They have each been charged with one count of engaging in corrupt activity, and two counts of endangering children, according to Athens County Prosecutor. 

The couple have each pleaded not guilty and were given $1 million bonds.  

Jonathan Levi Bellar is charged with gross sexual imposition. He is being held at the Southeastern Ohio Regional Jail. He has pleaded not guilty. 

Josiah Bellar is charged with three counts of rape and two counts of gross sexual imposition. He is yet to be arraigned. 

Again, the “C” word. Readers of this blog would agree with me when I say that beliefs have consequences. Anytime appeals are made to a divine religious text such as the Bible for justification, it’s possible to have bad or harmful outcomes. Apostle Bellar is accused of promoting incest, a charge he denies. I wouldn’t be surprised in the least if he was. Just read the Bible. Take it literally, and you can easily conclude that God, in some circumstances, approves (demands) incestuous sexual behavior. Evidently, The Athens Messenger reporter has not pondered where Cain and Abel got their wives? Hint . . . they married their sisters. They had children with their sisters. And on and on the incestuous behavior went. If you buy into the Evangelical Adam and Eve story, all of us are products of incest. And then there’s Jesus — the product of the Holy Spirit having forced sex with a teen virgin named Mary. If incest and perverse sexual relations are signs of cultism . . . well, you know where I am going with this.

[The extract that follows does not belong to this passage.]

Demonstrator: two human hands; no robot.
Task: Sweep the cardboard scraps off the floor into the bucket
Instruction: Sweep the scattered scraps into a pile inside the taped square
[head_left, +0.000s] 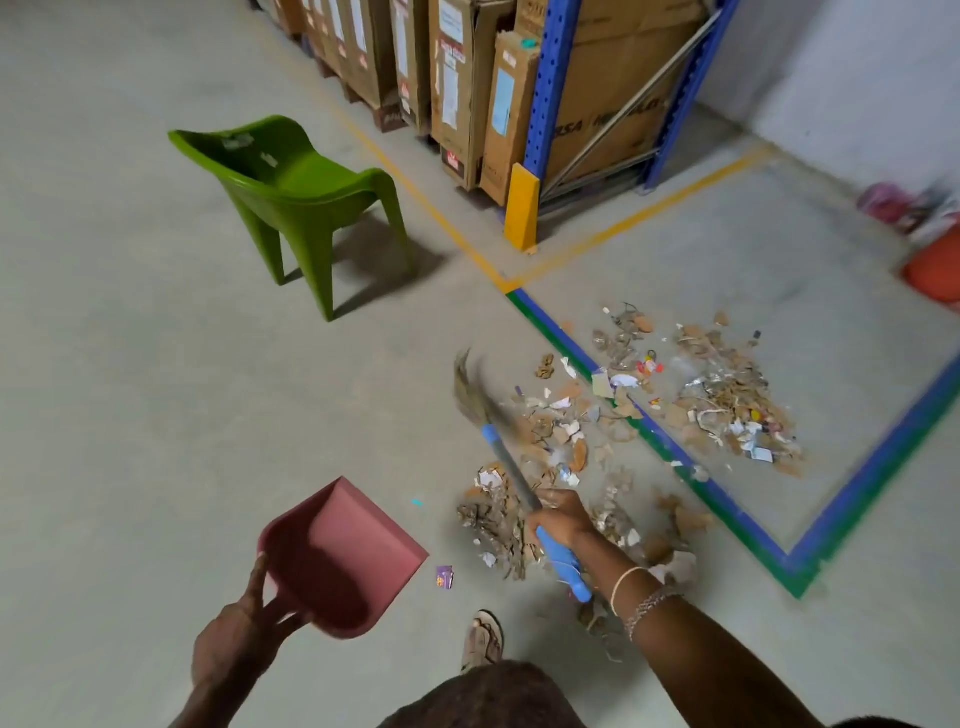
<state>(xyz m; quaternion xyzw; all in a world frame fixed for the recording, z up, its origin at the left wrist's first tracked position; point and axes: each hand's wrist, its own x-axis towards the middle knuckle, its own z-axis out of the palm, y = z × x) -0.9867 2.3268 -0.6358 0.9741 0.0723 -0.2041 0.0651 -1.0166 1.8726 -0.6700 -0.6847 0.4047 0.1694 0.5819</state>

One man’s Christianity is another man’s cult. Who decides which is which? What is allegedly going on sexually at Dove Outreach is abhorrent. However, as the Black Collar Crime series makes clear, such behavior does not make a sect/church a cult or a pastor a cultist. Bad people, do bad things, and use the Bible to justify their behavior.

I typically do not use the word “cult” in my writing. Sometimes, as I do with Bethel Church in Redding or the Independent Fundamentalist Baptist (IFB) church movement, I use the word for effect. In the strictest sense, all Christian sects and churches are cults. Whether a church is a cult, or pastor is considered cultic depends on perspective or deviance from a perceived norm. Thus, for the people at The Athens Messenger, the aforementioned cult expert, and the County Prosecutor, Dove Outreach is a cult, but First Baptist Church on the corner of High Street and Main is not.

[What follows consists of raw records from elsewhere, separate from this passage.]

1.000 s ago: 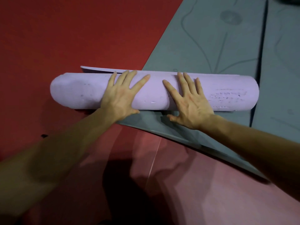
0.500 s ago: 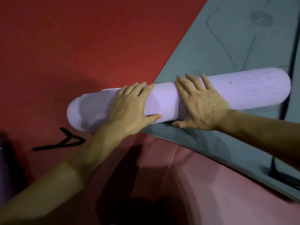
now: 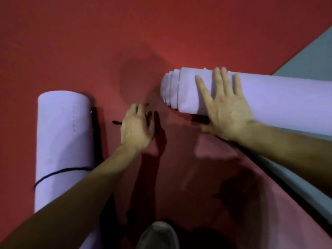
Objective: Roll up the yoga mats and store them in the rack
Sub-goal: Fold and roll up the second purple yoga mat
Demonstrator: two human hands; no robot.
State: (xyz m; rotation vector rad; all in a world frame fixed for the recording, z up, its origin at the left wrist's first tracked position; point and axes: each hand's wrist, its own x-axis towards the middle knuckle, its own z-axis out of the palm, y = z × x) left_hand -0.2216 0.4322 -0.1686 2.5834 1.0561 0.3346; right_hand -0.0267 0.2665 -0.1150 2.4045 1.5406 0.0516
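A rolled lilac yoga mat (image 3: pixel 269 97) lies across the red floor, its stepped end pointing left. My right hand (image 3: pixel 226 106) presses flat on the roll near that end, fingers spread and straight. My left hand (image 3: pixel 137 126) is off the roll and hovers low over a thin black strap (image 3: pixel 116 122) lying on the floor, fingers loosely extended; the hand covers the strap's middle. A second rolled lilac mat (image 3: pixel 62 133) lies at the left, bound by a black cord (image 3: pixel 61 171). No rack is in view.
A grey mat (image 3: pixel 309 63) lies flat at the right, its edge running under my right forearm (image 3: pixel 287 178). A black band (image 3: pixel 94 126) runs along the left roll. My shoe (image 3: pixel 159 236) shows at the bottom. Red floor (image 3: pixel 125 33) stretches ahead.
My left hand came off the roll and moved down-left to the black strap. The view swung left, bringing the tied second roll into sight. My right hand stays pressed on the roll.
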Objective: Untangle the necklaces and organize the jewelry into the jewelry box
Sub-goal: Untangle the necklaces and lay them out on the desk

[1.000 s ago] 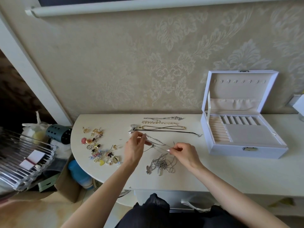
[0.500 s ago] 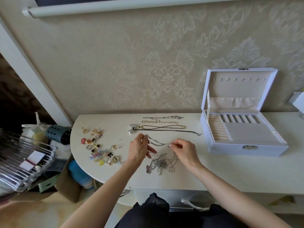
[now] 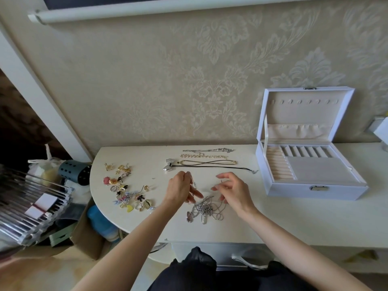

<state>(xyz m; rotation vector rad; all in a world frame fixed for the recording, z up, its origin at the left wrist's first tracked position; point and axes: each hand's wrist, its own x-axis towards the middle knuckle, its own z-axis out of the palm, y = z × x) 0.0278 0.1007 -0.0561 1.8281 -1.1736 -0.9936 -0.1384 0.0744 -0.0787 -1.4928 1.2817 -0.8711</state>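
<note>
A tangled heap of silver necklaces (image 3: 204, 210) lies on the white table (image 3: 294, 219) in front of me. My left hand (image 3: 180, 190) hovers just above and left of the heap and pinches a thin silver chain (image 3: 194, 184) that dangles from its fingertips. My right hand (image 3: 233, 191) is raised to the right of the heap, fingers loosely spread, with no chain plainly in it. Behind the hands, several untangled necklaces (image 3: 207, 159) lie in straight rows, one with a silver bow pendant (image 3: 169, 164). The white jewelry box (image 3: 315, 191) stands open at the right, its beige compartments holding nothing.
A scatter of small earrings, rings and charms (image 3: 126, 187) covers the table's rounded left end. Left of the table, at floor level, stand a clear rack (image 3: 31, 204), a dark holed cup (image 3: 73, 171) and boxes. The patterned wall closes the back.
The chain stretched between both hands is no longer taut. My hands have lifted and moved apart; the right hand's fingers have spread, and the chain now hangs from my left fingers.
</note>
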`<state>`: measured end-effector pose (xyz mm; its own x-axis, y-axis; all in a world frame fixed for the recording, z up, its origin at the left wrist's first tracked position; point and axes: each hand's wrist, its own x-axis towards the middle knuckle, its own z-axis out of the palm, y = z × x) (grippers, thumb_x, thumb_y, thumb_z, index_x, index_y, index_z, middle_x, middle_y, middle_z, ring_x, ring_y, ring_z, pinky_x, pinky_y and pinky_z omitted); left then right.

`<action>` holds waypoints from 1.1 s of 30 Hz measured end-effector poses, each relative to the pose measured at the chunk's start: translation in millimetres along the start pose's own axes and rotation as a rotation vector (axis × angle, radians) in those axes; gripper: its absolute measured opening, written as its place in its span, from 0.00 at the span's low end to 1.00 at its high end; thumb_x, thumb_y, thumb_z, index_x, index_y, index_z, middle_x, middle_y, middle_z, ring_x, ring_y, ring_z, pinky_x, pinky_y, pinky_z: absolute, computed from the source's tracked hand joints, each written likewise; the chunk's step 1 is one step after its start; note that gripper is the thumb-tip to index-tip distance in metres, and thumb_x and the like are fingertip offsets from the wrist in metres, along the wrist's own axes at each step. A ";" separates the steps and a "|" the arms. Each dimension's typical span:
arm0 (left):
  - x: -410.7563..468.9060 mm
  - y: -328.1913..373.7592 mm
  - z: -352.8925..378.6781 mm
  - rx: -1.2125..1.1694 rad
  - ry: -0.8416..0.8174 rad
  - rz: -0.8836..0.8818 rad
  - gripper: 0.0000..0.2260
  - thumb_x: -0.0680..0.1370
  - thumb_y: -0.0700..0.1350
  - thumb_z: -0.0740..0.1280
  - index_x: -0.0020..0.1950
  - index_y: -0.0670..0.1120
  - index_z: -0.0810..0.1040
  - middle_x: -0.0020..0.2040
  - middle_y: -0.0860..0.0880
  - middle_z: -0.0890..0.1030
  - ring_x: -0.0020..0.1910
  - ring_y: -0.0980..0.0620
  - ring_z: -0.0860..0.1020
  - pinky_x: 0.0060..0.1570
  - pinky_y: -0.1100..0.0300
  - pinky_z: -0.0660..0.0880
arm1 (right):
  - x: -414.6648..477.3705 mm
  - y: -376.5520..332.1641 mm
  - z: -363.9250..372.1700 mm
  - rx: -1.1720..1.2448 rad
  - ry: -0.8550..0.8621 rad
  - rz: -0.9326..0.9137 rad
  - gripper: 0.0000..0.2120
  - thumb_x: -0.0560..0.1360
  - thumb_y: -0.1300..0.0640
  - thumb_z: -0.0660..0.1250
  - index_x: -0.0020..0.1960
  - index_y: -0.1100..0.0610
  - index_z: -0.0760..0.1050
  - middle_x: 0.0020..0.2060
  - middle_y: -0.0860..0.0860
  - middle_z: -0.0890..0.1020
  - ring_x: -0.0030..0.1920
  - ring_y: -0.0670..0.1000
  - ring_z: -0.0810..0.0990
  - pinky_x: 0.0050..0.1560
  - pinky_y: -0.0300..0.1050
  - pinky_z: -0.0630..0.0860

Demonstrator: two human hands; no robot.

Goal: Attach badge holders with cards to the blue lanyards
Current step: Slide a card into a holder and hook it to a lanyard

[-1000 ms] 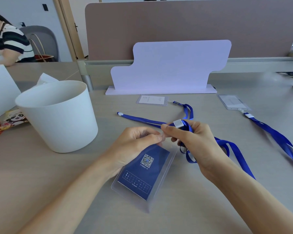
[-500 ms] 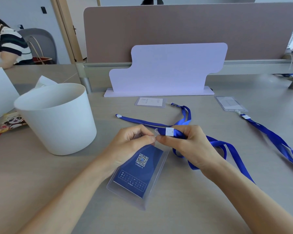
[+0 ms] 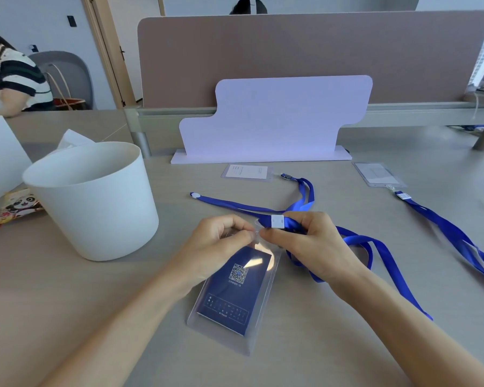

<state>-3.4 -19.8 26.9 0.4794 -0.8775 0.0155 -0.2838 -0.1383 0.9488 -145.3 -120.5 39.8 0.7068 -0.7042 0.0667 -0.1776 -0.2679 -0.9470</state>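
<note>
A clear badge holder [image 3: 232,311] with a dark blue QR-code card inside lies tilted on the desk in front of me. My left hand [image 3: 215,247] pinches the holder's top edge. My right hand [image 3: 313,247] grips the blue lanyard [image 3: 389,263] near its white clasp [image 3: 277,221], fingertips touching the left hand's at the holder's top. The clip itself is hidden by my fingers. A second lanyard [image 3: 453,236] joined to a clear holder [image 3: 376,174] lies at the right. Another holder with a white card [image 3: 248,172] lies further back.
A large white bucket [image 3: 95,202] stands at the left, with snack packets [image 3: 9,208] beside it. A pale lilac stand-up board [image 3: 274,118] and a brown desk divider [image 3: 305,51] close off the back. A person in a striped shirt [image 3: 9,76] sits far left.
The lanyard's white clasp has come down and left to the holder's top edge, my fingertips now meeting there. The view has shifted slightly.
</note>
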 end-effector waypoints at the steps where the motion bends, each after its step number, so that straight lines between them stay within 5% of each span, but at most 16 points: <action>1: 0.0 -0.1 0.1 0.004 0.004 -0.001 0.05 0.77 0.41 0.66 0.45 0.45 0.82 0.43 0.45 0.85 0.44 0.48 0.83 0.53 0.50 0.77 | 0.2 1.1 0.3 -0.003 -0.005 0.004 0.18 0.72 0.56 0.72 0.38 0.70 0.70 0.29 0.55 0.64 0.31 0.51 0.61 0.30 0.43 0.59; 7: 0.4 -2.2 1.9 0.077 -0.006 0.039 0.05 0.76 0.39 0.66 0.46 0.44 0.82 0.44 0.43 0.84 0.48 0.44 0.81 0.54 0.52 0.76 | 1.9 5.6 1.7 -0.115 -0.018 -0.019 0.18 0.71 0.55 0.71 0.37 0.69 0.68 0.29 0.54 0.65 0.30 0.50 0.62 0.32 0.44 0.60; 18: -0.6 -2.7 6.2 0.122 -0.002 0.091 0.06 0.77 0.37 0.64 0.47 0.43 0.81 0.44 0.44 0.83 0.42 0.55 0.78 0.46 0.63 0.75 | 3.9 10.9 5.8 -0.214 0.005 -0.129 0.18 0.70 0.54 0.70 0.37 0.68 0.70 0.28 0.52 0.66 0.30 0.48 0.62 0.32 0.46 0.62; 22: 0.9 -1.7 2.7 0.052 -0.028 0.051 0.05 0.76 0.43 0.68 0.50 0.46 0.80 0.47 0.43 0.83 0.46 0.50 0.80 0.52 0.58 0.75 | 2.0 6.6 3.6 -0.144 0.049 -0.083 0.19 0.72 0.59 0.70 0.32 0.65 0.63 0.24 0.48 0.62 0.27 0.47 0.58 0.26 0.38 0.58; 24: 1.0 -1.8 -1.4 0.051 -0.065 0.006 0.11 0.72 0.50 0.70 0.53 0.51 0.78 0.48 0.48 0.83 0.47 0.52 0.80 0.55 0.56 0.74 | 3.8 7.4 1.8 -0.076 0.071 -0.044 0.18 0.72 0.59 0.69 0.34 0.69 0.63 0.25 0.52 0.62 0.28 0.50 0.59 0.27 0.42 0.58; 27: -0.6 2.6 -9.4 -0.026 -0.178 -0.063 0.15 0.74 0.44 0.70 0.59 0.52 0.74 0.50 0.52 0.84 0.50 0.54 0.82 0.55 0.58 0.75 | 6.3 8.3 -3.2 0.052 0.169 0.016 0.18 0.72 0.56 0.69 0.41 0.72 0.68 0.30 0.56 0.67 0.30 0.52 0.62 0.29 0.47 0.60; 30: -2.4 6.4 -20.7 -0.085 -0.255 -0.095 0.19 0.70 0.43 0.69 0.60 0.50 0.73 0.52 0.47 0.84 0.51 0.48 0.83 0.52 0.55 0.77 | 5.7 8.6 -10.0 0.134 0.280 0.047 0.12 0.73 0.57 0.68 0.41 0.68 0.74 0.29 0.54 0.74 0.29 0.51 0.67 0.26 0.40 0.64; 33: -1.0 4.4 -26.8 -0.054 -0.176 -0.065 0.16 0.68 0.44 0.70 0.55 0.48 0.73 0.52 0.44 0.84 0.45 0.49 0.82 0.46 0.55 0.76 | 5.2 9.3 -16.2 0.182 0.265 0.051 0.10 0.74 0.59 0.66 0.40 0.67 0.76 0.30 0.54 0.79 0.33 0.52 0.73 0.36 0.44 0.71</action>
<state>17.2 -7.2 39.5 0.3413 -0.9349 -0.0968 -0.2104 -0.1763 0.9616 -154.4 -137.3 36.4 0.4930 -0.8668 0.0749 -0.0656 -0.1229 -0.9902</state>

One website explains the difference between a cult and a religion this way:

*Sigh* Really? I mean, really? Isn’t that Jesus, Abraham, Allah, Moses, Paul, or Buddha standing before worshipful devotees? The Abrahamic religions are, by definition, cults, founded by charismatic men. Apostle Bellar is just one more cult leader in a 2,000+ year line of cultists. To suggest Bellar or his church are unique in any way reveals a shallow, lazy understanding of Christian church history, doctrine, and practice.

Bruce Gerencser, 66, lives in rural Northwest Ohio with his wife of 45 years. He and his wife have six grown children and thirteen grandchildren. Bruce pastored Evangelical churches for twenty-five years in Ohio, Texas, and Michigan. Bruce left the ministry in 2005, and in 2008 he left Christianity. Bruce is now a humanist and an atheist.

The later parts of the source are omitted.